* TASK STATEMENT: In the data below, the answer is the run of lines from the line containing "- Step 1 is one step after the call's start" through the line containing "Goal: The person", both included; print it exactly and nothing else.

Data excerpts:
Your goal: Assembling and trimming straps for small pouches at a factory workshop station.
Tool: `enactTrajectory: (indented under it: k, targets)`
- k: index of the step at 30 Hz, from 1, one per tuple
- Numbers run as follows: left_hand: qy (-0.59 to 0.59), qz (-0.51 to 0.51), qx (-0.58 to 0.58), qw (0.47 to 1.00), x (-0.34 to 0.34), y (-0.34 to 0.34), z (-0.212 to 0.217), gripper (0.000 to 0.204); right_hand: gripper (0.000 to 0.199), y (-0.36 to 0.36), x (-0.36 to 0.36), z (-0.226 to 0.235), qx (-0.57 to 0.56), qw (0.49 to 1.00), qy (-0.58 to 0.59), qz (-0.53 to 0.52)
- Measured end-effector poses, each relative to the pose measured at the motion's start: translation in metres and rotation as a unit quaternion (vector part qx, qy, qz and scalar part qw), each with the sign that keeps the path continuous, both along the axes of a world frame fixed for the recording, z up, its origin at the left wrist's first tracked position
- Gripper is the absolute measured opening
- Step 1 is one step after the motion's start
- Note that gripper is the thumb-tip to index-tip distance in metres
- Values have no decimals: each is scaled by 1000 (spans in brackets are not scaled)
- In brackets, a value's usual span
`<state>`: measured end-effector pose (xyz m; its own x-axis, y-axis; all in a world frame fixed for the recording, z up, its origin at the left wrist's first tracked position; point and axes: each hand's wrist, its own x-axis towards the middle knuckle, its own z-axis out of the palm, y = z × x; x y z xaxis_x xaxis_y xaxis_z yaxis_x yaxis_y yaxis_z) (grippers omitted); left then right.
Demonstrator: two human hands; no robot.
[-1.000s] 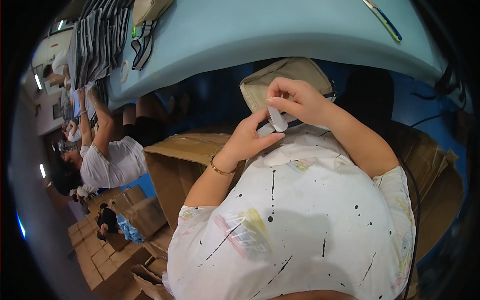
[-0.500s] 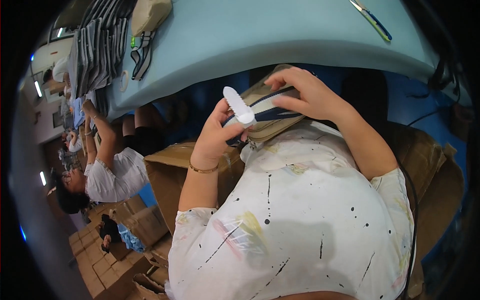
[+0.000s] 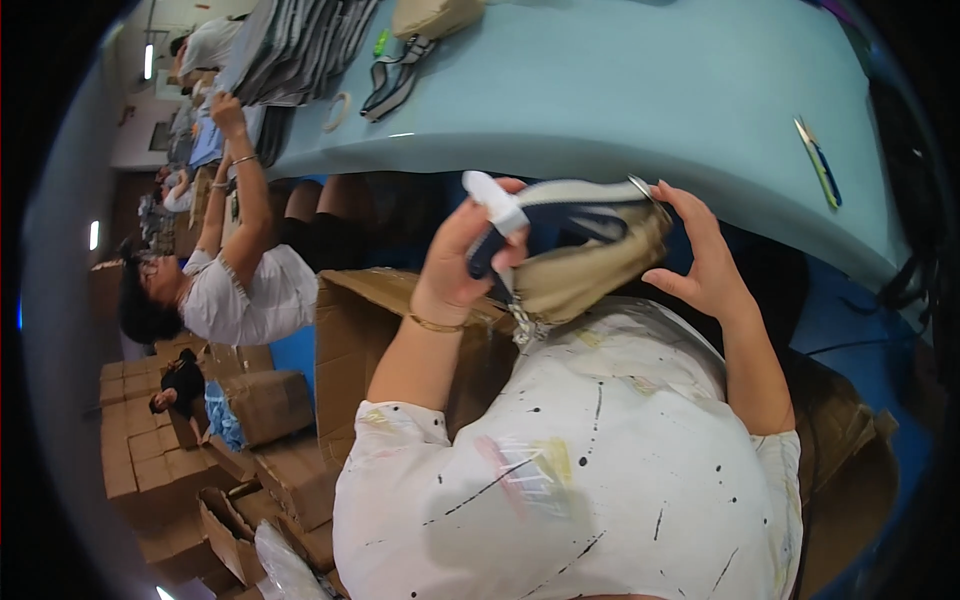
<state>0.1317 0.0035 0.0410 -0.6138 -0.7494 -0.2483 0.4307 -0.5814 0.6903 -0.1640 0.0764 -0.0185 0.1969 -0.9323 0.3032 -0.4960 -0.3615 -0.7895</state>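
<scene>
A beige bag (image 3: 570,285) hangs in front of my chest, slightly blurred, with a metal clasp and chain at its lower left end. Its navy and white webbing strap (image 3: 580,192) is folded into a bundle, and a white toothed plastic band (image 3: 492,200) wraps around it. My left hand (image 3: 462,255) is closed on the strap beside that band. At the bag's other end, my right hand (image 3: 703,255) has thumb and fingers apart. Its fingertips are close to a metal ring on the strap; whether they touch it I cannot tell.
A pale blue-covered table (image 3: 620,100) lies ahead, with thread snips (image 3: 820,165) at right. Another beige bag (image 3: 435,15), a tape ring (image 3: 337,112) and stacked grey pieces (image 3: 300,50) lie at left. A co-worker (image 3: 245,290) sits left. An open cardboard box (image 3: 365,350) stands beside me.
My right hand has moved off the strap to the right, and its fingers have spread. The left hand has shifted slightly right with the strap and bag, which has swung outward. The view has turned.
</scene>
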Motion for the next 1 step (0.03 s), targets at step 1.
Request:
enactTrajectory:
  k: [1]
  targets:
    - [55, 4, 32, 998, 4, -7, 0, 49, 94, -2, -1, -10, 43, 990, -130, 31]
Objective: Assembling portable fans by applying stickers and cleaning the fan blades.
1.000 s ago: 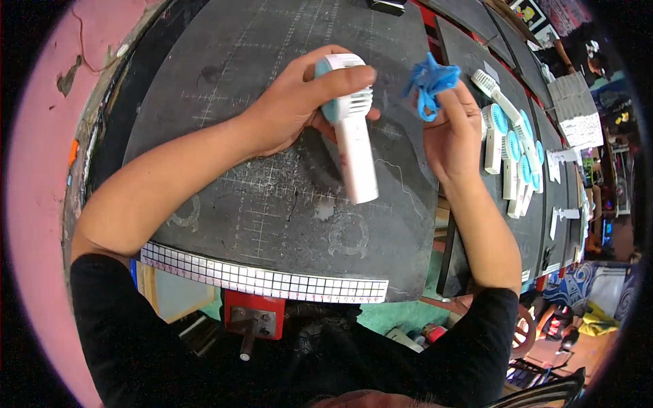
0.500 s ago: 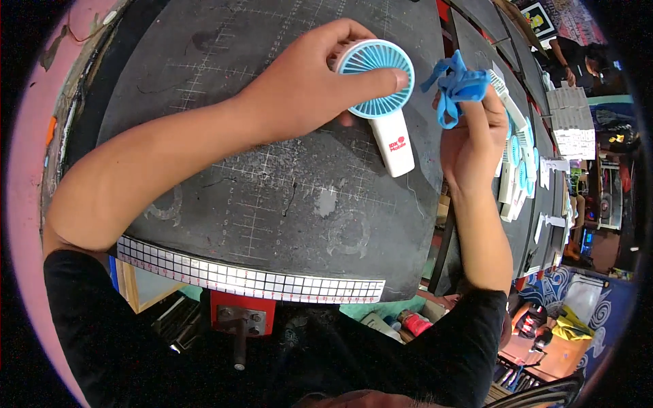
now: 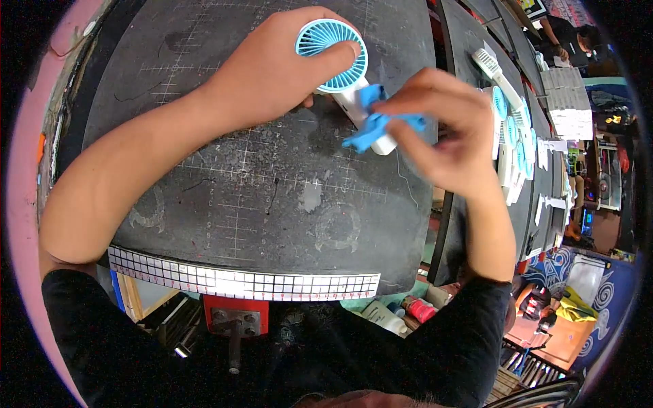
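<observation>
My left hand (image 3: 292, 64) is wrapped round the round head of a small white handheld fan (image 3: 339, 47), its thumb lying over the light-blue grille. The fan's white handle points down to the right above the dark board. My right hand (image 3: 445, 122), somewhat smeared by motion, pinches a crumpled blue cloth (image 3: 377, 126) between thumb and fingers. The cloth lies against the handle and covers its middle, so the marking there is hidden. Only the handle's end shows below the cloth.
The worn dark board (image 3: 272, 177) carries printed grid lines, with a white gridded ruler strip (image 3: 238, 280) along its near edge. Several more white-and-blue handheld fans (image 3: 510, 129) lie in a pile at right. A person (image 3: 568, 44) stands at the far right. Bottles (image 3: 384, 316) sit below the board.
My right hand has moved left and brought the blue cloth from beside the fan onto its handle. My left hand has shifted slightly left with the fan, which is more tilted.
</observation>
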`<state>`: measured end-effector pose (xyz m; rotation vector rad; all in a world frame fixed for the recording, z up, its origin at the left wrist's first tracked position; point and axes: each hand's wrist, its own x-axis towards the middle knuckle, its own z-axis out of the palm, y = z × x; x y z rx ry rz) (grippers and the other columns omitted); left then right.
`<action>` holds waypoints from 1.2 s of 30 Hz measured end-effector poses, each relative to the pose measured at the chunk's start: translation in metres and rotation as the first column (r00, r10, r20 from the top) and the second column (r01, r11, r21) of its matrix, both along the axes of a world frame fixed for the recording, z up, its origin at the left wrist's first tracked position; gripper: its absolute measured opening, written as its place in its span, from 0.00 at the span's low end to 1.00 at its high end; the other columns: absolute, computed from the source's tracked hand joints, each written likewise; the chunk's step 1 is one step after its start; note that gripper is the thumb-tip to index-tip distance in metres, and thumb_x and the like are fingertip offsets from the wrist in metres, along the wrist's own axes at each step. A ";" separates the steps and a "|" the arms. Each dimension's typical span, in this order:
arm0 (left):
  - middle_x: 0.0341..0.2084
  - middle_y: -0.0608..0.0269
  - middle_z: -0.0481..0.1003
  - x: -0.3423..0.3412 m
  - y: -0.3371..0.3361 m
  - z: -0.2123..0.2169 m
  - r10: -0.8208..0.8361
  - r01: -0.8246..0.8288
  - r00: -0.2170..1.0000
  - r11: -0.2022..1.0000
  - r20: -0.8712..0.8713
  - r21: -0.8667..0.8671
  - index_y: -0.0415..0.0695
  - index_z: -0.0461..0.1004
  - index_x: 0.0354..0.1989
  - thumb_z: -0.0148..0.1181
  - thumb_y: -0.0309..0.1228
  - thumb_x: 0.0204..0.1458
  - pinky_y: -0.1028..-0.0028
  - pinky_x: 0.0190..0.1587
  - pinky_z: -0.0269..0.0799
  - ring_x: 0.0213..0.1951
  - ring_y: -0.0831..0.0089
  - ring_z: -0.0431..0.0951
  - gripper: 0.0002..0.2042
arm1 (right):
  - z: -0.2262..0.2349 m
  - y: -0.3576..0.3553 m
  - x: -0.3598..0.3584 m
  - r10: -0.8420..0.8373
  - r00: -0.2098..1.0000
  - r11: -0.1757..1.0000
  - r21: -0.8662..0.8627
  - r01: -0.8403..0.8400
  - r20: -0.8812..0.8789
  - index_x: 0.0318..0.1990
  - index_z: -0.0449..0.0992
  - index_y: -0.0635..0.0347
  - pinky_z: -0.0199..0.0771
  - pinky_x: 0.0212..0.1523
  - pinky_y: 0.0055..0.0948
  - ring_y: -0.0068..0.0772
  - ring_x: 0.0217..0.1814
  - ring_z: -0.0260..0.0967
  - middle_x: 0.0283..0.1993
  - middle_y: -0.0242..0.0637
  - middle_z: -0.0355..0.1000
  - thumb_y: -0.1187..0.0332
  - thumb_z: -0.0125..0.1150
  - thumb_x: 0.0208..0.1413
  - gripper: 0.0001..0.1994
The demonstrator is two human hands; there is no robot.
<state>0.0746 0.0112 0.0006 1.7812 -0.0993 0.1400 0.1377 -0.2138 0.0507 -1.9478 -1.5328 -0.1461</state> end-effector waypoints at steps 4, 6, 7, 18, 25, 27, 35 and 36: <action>0.35 0.69 0.79 0.001 -0.003 0.002 0.028 -0.028 1.000 1.000 -0.007 0.005 0.45 0.76 0.50 0.59 0.40 0.63 0.80 0.23 0.71 0.32 0.84 0.77 0.14 | -0.002 -0.004 0.003 -0.036 0.972 0.999 0.014 0.040 -0.230 0.33 0.84 0.61 0.67 0.31 0.26 0.33 0.30 0.73 0.29 0.38 0.72 0.82 0.66 0.44 0.08; 0.35 0.68 0.79 0.001 0.000 -0.001 0.020 -0.020 1.000 0.999 -0.003 0.026 0.44 0.76 0.51 0.59 0.40 0.63 0.80 0.23 0.71 0.32 0.84 0.77 0.15 | -0.002 -0.003 0.002 0.030 0.994 0.997 -0.066 -0.037 -0.105 0.34 0.84 0.62 0.68 0.31 0.26 0.33 0.30 0.72 0.30 0.38 0.72 0.81 0.66 0.44 0.08; 0.35 0.68 0.79 0.002 0.001 -0.001 0.008 -0.009 1.000 0.999 0.005 0.038 0.44 0.76 0.51 0.59 0.40 0.62 0.80 0.23 0.71 0.32 0.84 0.77 0.15 | -0.001 -0.003 0.002 0.025 0.995 0.998 -0.060 -0.031 -0.102 0.34 0.84 0.62 0.68 0.31 0.26 0.33 0.30 0.72 0.30 0.38 0.72 0.81 0.66 0.44 0.08; 0.32 0.68 0.79 0.002 0.003 0.000 -0.009 0.009 0.999 1.000 -0.034 0.009 0.43 0.76 0.50 0.58 0.38 0.63 0.80 0.22 0.70 0.30 0.84 0.77 0.14 | -0.002 -0.008 0.016 0.105 0.986 0.989 -0.090 -0.117 -0.133 0.37 0.85 0.63 0.66 0.33 0.24 0.23 0.32 0.69 0.31 0.33 0.73 0.79 0.69 0.47 0.08; 0.33 0.68 0.79 0.002 -0.002 0.007 -0.004 0.004 0.999 1.000 -0.054 -0.004 0.44 0.76 0.50 0.58 0.38 0.63 0.80 0.23 0.71 0.30 0.84 0.77 0.13 | 0.000 -0.012 0.014 0.044 0.975 0.992 -0.108 -0.068 -0.218 0.37 0.85 0.60 0.65 0.30 0.24 0.23 0.30 0.69 0.30 0.32 0.72 0.78 0.68 0.48 0.08; 0.33 0.68 0.79 0.002 0.000 0.004 -0.013 0.013 0.998 1.000 -0.056 -0.001 0.44 0.76 0.50 0.58 0.38 0.63 0.80 0.23 0.71 0.30 0.84 0.77 0.13 | 0.001 -0.011 0.014 0.069 0.985 0.992 -0.093 -0.085 -0.158 0.36 0.85 0.59 0.65 0.28 0.25 0.25 0.30 0.70 0.29 0.34 0.71 0.78 0.68 0.48 0.08; 0.33 0.68 0.79 0.000 -0.002 0.007 0.010 -0.009 0.999 1.000 -0.051 0.008 0.45 0.75 0.50 0.58 0.39 0.63 0.80 0.23 0.72 0.31 0.84 0.77 0.13 | -0.012 -0.005 0.009 0.142 0.990 0.989 0.054 -0.141 -0.016 0.39 0.85 0.61 0.70 0.32 0.28 0.28 0.33 0.74 0.33 0.37 0.75 0.77 0.70 0.48 0.09; 0.33 0.68 0.79 -0.001 0.000 0.006 0.012 -0.012 0.998 1.000 -0.056 0.004 0.45 0.75 0.50 0.58 0.39 0.63 0.80 0.23 0.72 0.31 0.84 0.77 0.13 | -0.012 -0.006 0.010 0.117 0.993 0.992 0.045 -0.117 0.012 0.39 0.85 0.62 0.72 0.33 0.27 0.27 0.34 0.74 0.35 0.37 0.76 0.77 0.70 0.49 0.09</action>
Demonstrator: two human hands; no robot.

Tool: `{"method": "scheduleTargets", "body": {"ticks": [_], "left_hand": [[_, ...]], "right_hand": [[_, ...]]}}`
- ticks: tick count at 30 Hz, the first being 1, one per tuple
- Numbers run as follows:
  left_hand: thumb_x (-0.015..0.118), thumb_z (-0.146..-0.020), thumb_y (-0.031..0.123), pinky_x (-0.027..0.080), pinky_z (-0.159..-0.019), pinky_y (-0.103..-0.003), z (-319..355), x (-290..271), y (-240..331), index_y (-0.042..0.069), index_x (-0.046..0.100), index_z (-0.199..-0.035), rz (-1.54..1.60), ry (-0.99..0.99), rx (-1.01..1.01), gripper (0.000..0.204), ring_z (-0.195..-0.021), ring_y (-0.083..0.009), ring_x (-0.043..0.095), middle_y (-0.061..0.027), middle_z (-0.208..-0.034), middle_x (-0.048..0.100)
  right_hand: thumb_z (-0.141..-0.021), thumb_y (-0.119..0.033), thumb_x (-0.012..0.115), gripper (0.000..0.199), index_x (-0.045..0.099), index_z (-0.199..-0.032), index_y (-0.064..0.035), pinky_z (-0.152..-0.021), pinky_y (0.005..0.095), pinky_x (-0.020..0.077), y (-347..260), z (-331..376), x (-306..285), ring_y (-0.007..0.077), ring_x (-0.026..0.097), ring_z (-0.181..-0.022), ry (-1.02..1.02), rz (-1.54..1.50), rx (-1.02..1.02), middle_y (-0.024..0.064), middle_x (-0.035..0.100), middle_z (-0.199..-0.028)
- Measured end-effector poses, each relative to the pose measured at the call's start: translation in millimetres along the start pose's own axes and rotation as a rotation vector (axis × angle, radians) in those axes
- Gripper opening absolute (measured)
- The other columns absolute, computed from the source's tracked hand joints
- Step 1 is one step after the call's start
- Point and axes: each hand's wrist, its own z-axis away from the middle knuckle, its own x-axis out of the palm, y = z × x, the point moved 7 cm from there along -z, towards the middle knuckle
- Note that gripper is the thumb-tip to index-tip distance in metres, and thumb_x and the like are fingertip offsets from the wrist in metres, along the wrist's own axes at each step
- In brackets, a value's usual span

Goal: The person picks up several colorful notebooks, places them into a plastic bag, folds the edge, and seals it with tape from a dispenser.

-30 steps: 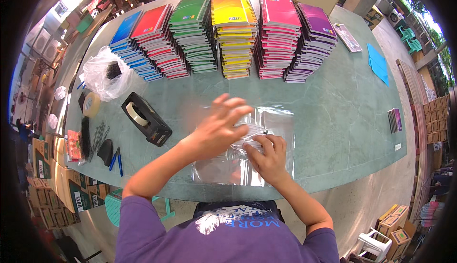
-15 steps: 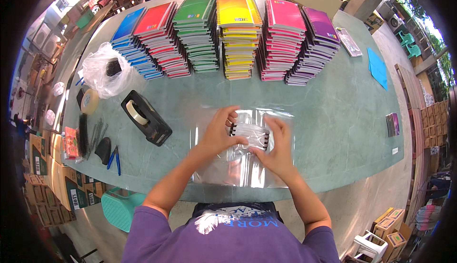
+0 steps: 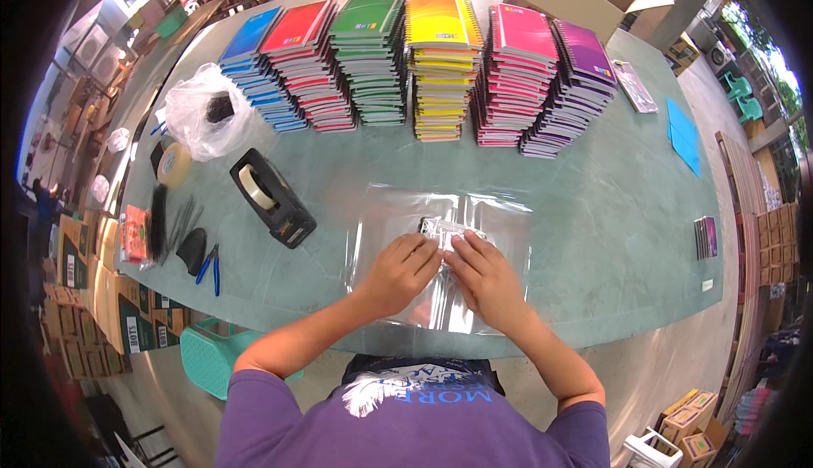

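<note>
A small bundle [image 3: 440, 229] with a pale top and dark edges lies on a clear plastic sheet [image 3: 500, 204] at the middle of the table's near side. My left hand [image 3: 396, 273] is curled against the bundle's near left side, fingers pressed together. Over its near right part lies my right hand [image 3: 491, 277], with fingers close together and fingertips on top. Both hands nearly meet, hiding the bundle's near edge; whether they also pinch the plastic cannot be seen. To the left stands a black tape dispenser [image 3: 292, 221] with a roll of tape in it.
Tall stacks of spiral notebooks, including a yellow one [image 3: 445, 23], line the far side. At left are a white plastic bag [image 3: 196, 133], a tape roll [image 3: 175, 165], black spiral coils [image 3: 179, 224] and blue-handled cutters [image 3: 214, 271]. Small purple booklets [image 3: 705, 238] and a blue sheet [image 3: 682, 138] lie right.
My hands have come down and closer together, from framing the bundle's two sides to resting on its near part. The whole view has shifted slightly.
</note>
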Motion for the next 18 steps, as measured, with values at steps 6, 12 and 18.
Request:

* FINISHED TASK:
- Step 1 is one step after the call's start
- Point and axes: each hand's wrist, its own z-axis away from the middle knuckle, its own x-axis out of the palm, y = z × x, the point moved 7 cm from there along -z, towards the middle knuckle
- Note that gripper is the thumb-tip to index-tip distance in metres, and thumb_x and the like are fingertip offsets from the wrist in metres, along the wrist's own axes at each step
- In brackets, a value's usual span

Goal: The person picks up several colorful notebooks, places them into a plastic bag, folds the edge, and seals it with tape from a dispenser.

The exercise is finished and nothing remains.